> _Your assignment_:
Read through the data, and wherever a line holds the word "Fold", write that line out.

> _Material to process_:
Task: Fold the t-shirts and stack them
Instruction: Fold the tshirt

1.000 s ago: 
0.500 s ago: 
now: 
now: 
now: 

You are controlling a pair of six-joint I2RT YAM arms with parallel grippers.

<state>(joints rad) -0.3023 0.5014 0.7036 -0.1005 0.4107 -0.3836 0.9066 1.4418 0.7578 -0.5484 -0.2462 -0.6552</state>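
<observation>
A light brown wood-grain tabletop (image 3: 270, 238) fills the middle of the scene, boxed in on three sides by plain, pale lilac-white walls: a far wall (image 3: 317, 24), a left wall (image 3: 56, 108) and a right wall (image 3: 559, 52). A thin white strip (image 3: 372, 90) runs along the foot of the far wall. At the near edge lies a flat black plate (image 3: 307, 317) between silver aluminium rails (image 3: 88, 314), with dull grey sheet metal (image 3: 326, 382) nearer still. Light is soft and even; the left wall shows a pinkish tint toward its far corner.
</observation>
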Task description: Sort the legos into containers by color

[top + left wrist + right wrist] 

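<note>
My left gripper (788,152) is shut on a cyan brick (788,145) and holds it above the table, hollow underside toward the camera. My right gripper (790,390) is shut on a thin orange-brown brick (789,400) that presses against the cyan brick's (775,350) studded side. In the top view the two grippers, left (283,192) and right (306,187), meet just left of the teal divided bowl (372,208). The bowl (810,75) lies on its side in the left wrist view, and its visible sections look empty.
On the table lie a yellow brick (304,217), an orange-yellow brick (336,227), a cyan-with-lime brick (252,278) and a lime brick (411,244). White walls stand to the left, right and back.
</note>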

> _Solution to this exercise_:
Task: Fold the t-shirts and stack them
Instruction: Fold the tshirt

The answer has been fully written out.